別の事(・・・)でもらうと言っていただろう? 相変わらず鈍いヤツだな」
「は?」
「開戦前だ」
「——あ」
 そういえば、開戦当日にそんな事を言っていたのを、混乱している脳の片隅が律儀に思い出す。
「少しはしっかりしろ。偽装婚がバレるだろうが」
「え? いや——」
 浮つく俺を前に言いたい放題の紗生子は、
「別れ際の夫婦なら、これぐらいは嗜みだ。夫婦仲を疑われても困るしな」
 余興だ余興、と相変わらず実に熟れたものだ。
「は、はぁ」
 俺などは半分魂が抜かれかかっているというのに。そもそもが、夫婦仲を疑われて何が困るというのか。
「余り見せつけても悪いな。そろそろ行くとしよう」
 と、俺に構わず車に向かい始めた紗生子の足が、また不意に止まった。
「間違ってもロシアへ攻め込む事はないだろうが、もしそうなったとしても撃墜されるなよ。助けられたロシア女に略奪婚されでもしたら敵わんからな」
 そもそも撃墜されたら普通助からない。何百歩か譲って助ったとて、助けてくれるのが年頃の未婚女性とは限らないではないか。が、色々と言いたい口が、先程の衝撃で痙攣していて思うように動かない。
 思わぬ不意打ちをかましてくれた紗生子は、
「じゃあ先に帰って待ってるぞ。旦那様」
 と踵を返すと、昨日まで纏っていた硝煙の臭いは何処へやら。薄い笑みを浮かべたナイトメアは、颯爽と日本へ帰って行った。

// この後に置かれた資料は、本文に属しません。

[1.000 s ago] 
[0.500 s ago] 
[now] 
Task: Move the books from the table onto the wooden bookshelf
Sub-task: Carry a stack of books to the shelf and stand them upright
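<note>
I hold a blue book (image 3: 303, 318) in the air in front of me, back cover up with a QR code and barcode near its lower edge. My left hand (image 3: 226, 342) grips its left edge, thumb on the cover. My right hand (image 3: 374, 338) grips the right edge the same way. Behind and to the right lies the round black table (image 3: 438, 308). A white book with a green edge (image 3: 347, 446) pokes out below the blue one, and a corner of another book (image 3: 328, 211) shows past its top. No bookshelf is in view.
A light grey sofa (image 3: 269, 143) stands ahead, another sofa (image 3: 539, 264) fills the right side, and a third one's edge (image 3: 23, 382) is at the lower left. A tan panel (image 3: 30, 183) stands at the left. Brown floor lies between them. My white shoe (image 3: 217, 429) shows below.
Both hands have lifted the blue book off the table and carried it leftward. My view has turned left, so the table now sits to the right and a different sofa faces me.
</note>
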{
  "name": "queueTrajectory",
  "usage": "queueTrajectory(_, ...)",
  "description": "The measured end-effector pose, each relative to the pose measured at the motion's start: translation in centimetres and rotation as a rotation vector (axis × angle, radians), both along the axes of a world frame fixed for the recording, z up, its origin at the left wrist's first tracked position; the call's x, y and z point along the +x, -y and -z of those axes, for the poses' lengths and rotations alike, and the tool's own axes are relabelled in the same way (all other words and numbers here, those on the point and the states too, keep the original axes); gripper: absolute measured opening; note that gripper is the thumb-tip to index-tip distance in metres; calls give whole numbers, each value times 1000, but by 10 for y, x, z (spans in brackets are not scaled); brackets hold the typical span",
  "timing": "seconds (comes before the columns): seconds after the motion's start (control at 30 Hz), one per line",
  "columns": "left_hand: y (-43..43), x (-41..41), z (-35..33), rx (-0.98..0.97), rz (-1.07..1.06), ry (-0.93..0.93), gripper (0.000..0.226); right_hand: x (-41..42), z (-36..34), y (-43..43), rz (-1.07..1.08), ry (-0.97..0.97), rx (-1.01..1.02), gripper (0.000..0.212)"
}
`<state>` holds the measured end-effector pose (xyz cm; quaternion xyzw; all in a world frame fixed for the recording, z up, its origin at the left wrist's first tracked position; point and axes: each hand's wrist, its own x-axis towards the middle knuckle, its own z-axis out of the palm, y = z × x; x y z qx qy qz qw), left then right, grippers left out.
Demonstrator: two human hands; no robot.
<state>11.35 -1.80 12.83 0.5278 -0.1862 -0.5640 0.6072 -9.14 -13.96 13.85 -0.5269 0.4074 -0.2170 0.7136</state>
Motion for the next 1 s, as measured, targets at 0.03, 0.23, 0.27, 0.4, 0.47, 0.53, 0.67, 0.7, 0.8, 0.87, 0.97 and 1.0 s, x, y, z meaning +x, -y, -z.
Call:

 紗生子が下艦した後のクルーの落胆振りはあからさまだった。といっても、作戦に然程の支障はなかった。ウクライナ軍の反転攻勢が全土に拡散した事で、出番がなくなったからだ。特にキエフに最も肉薄していた北部戦線の反撃は目覚ましく、三月下旬にはついに完全奪還に至った。その元を辿ると、やはり制空権をとられなかった事が功を奏したようで、散発的な砲撃はあるようだが、あからさまな空爆はすっかり影を潜めた。東部と南部も戦線が膠着し始めており、ロシアの短期決戦の目論見は崩れ去ったといえる。
「ホント、お前の嫁さんの偉大さには参ったよ」
 顔を合わせる度にテックは必ず紗生子の事を口にした。女好きの宿命のようなものなのかポリシーなのか知らないが、殆ど挨拶代わりだったというのに、驚く事に毎度小ネタがついているので飽きる事がなかった。それも
「後任のたわけ(御目付役)が愚痴っていたのを耳にしたんだが、嫁さんの所持品の中にどうやら通信妨害(ジャミング)機能があったらしいな。盗聴が出来てないと喚き散らしていた」
 賛美や肯定を示すもので、悪い気はしない。それにしてもあからさまに通話記録を調べるとは。いくら能無しでやる事がないといっても、度が過ぎるのではないか。人の粗探ししか出来ない軍監など。まあ本来の軍監はそうしたものだろうが、少数精鋭を旨とする極秘プロジェクト艦内では、無駄な頭数が増える事は不満や停滞の温床となる。紗生子はあれで、それを理解していた訳だ。いくらアイリス(副大統領)が手綱を欲するとはいえ、紗生子の後任のミスキャスト振りは際立つばかりだった。
「お前も大したモンだな」
「は?」
「俺は恐ろしくて、あんな女なんかまっぴらだ。例え偽装でもな」
「え?」
 やはり、バレていたらしい。
「お前があんな美人と結婚出来る訳ないだろうが!」
 それに現役の他国軍人同士だ。普通結婚は許されない。そんなところからアプローチすれば、
「バレバレだっての!」
 普通の軍人なら当然の見解だ。しかも合わせて、
「いくら日本の自衛隊が人手不足だからって、あの若さで将官はないだろ」
 階級詐称もバレていたらしい。まあ当然といえば当然だ。
「それにしては実に堂々たるモンだった。みんな騙されてやるつもりが、最終的にはまんまと騙されたのさ」
 テックの小ネタがどんどん何かの核心に迫った三月下旬。再びガエータに寄港したタイミングで俺は下艦を許され、日本の現任地へ戻る事となった。